> _Exercise prompt_:
Copy each line below in which the string "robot" occurs.

--- Source data Enclosed Below ---

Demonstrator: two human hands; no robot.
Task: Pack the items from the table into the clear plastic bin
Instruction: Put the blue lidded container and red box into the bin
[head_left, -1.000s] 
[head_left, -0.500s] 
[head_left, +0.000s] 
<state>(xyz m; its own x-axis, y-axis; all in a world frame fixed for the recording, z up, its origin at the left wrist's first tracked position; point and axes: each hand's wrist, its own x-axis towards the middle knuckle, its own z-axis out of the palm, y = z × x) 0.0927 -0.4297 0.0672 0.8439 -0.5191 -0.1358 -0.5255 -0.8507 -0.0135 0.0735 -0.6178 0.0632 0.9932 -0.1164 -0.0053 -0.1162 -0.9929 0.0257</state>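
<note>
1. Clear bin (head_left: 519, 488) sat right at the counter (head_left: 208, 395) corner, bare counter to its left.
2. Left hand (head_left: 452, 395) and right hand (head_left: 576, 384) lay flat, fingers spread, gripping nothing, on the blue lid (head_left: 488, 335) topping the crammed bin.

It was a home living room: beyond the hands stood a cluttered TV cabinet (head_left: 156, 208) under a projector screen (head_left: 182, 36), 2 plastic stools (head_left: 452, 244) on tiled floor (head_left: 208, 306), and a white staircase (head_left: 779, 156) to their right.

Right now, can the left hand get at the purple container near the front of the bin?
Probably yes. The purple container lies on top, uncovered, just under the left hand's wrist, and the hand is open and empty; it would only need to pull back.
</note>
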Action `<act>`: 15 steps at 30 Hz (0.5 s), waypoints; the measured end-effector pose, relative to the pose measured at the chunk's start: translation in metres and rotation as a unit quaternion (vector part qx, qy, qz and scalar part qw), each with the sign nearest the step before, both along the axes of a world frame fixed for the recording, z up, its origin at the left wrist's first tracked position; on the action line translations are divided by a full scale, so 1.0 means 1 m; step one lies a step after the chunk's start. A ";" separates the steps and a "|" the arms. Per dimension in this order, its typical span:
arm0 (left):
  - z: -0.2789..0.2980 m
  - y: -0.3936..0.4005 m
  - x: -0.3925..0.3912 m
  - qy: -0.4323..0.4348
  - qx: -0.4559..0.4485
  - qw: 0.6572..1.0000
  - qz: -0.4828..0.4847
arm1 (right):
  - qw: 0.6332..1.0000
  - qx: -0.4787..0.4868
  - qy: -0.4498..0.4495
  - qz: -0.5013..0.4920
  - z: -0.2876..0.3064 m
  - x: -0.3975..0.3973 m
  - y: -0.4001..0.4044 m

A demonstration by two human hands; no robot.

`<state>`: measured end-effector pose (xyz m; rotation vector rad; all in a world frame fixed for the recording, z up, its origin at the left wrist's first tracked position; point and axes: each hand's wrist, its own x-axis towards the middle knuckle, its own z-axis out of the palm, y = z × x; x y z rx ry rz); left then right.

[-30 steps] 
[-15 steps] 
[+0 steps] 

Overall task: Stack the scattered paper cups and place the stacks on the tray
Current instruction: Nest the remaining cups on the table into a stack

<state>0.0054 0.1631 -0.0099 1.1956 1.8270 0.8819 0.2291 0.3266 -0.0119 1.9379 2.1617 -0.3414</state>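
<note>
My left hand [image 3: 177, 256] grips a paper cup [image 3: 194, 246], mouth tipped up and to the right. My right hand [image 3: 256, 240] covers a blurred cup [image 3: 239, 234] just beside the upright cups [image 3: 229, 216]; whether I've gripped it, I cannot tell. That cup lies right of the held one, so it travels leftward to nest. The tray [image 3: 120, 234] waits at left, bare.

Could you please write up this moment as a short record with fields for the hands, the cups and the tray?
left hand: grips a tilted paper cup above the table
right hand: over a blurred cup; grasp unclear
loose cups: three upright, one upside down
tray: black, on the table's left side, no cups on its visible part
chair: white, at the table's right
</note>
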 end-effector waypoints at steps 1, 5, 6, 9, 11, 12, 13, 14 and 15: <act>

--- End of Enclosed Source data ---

> _Exercise response_:
Demonstrator: two human hands; no robot.
A demonstration by two human hands; no robot.

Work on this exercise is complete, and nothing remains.